Mellars insists that he is highlighting “the crucial evolutionary and adaptive developments that allowed these populations to colonize” the rest of the world and extirpate all archaic populations they encountered. However, this paper is simply a list of select archaeological finds from a very limited number of sites which are then used to weave together a grand synthesis of recent human prehistory. The “evolutionary and adaptive” nature of any of these finds is assumed rather than demonstrated. In other words, they are only adaptive by association. It is the old (and logically fallacious) scenario of “If modern humans spread from Africa, and if they are associated by behavioral traits x and y, then behavioral traits x and y must have enabled this spread.” Nowhere is there an explicit demonstration of the large-scale adaptive features of these behavioral innovations relative to previous ways of doing things in the Middle and Late Pleistocene.
While there is nothing wrong with that, Mellars’ argument here suffers from one major limitation, namely, that – archaeologically speaking at least – it is all grand synthesis with such a small amount of empirical evidence to back it up that it amounts to little more than a possible, though far from probable, scenario that injects little new blood into the modern human origins debate beyond a few ‘textbook’ generalizations.
References:
Féblot-Augustins, J. 1997. La Circulation des Matières Premières au Paléolithique: Synthèse des Données Perspectives Comportementales (2 Volumes).
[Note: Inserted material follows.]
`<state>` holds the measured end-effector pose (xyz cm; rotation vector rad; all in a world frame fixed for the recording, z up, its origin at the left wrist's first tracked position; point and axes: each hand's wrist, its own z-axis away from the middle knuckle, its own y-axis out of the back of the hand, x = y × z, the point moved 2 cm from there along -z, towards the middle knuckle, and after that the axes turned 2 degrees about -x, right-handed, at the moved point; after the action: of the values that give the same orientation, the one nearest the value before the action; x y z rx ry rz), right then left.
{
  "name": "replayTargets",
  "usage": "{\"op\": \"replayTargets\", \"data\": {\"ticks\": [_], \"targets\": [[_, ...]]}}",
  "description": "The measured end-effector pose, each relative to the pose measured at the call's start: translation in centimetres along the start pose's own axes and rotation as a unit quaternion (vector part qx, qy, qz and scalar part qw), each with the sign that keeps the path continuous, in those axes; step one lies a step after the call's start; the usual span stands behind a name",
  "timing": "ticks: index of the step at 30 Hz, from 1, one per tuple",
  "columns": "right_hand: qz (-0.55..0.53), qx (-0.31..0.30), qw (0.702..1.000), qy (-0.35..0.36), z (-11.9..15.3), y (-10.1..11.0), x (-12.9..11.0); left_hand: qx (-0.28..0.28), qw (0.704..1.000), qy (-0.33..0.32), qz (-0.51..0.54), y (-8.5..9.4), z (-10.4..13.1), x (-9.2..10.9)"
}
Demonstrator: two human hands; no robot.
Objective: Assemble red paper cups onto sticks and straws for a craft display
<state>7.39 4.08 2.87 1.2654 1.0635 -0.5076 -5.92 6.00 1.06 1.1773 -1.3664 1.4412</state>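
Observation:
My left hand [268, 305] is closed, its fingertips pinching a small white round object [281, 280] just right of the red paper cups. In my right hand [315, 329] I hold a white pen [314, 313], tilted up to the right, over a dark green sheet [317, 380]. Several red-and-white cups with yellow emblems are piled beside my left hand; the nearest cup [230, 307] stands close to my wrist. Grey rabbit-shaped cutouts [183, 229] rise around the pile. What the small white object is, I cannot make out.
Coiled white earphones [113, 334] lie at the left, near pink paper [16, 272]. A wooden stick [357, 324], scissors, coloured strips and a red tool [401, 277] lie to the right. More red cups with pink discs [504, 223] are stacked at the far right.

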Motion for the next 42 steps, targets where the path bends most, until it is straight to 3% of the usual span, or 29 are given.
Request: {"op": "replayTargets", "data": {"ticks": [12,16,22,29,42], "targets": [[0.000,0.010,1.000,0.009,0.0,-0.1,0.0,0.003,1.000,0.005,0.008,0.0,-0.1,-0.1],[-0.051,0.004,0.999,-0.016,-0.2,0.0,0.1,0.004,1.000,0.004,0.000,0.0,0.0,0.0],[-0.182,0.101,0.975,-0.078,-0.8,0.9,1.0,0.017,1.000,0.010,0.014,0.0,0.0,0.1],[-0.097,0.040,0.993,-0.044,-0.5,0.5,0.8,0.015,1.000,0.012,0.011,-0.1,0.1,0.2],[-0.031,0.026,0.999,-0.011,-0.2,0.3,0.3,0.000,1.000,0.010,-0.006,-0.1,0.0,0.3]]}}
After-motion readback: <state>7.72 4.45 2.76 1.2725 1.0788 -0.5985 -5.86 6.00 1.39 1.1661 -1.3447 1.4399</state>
ERAUL 75, Liège.
Féblot-Augustins, J. 1999. Raw material transport patterns and settlement systems in the European Lower and Middle Paleolithic: continuity, change and variability. In The Middle Paleolithic Occupation of Europe (W. Roebroeks & C. Gamble, eds.), pp. 193-214. University of Leiden Press, Leiden.
Mellars, P. 2004. Neanderthals and the modern human colonization of Europe. Nature 432:461-465.
Mellars, P. 2005. The impossible coincidence. A single-species model for the origins of modern human behavior in Europe. Evolutionary Anthropology 14:12-27.
Mellars, P. 2006. Why did modern human populations disperse from Africa ca. 60,000 years ago? A new model. Proceedings of the National Academy of Sciences 103:9381-9386.
Negash, A., and M. S. Shackley 2006. Geochemical provenance of obsidian artefacts from the MSA site of Porc Epic, Ethiopia. Archaeometry 48:1-12.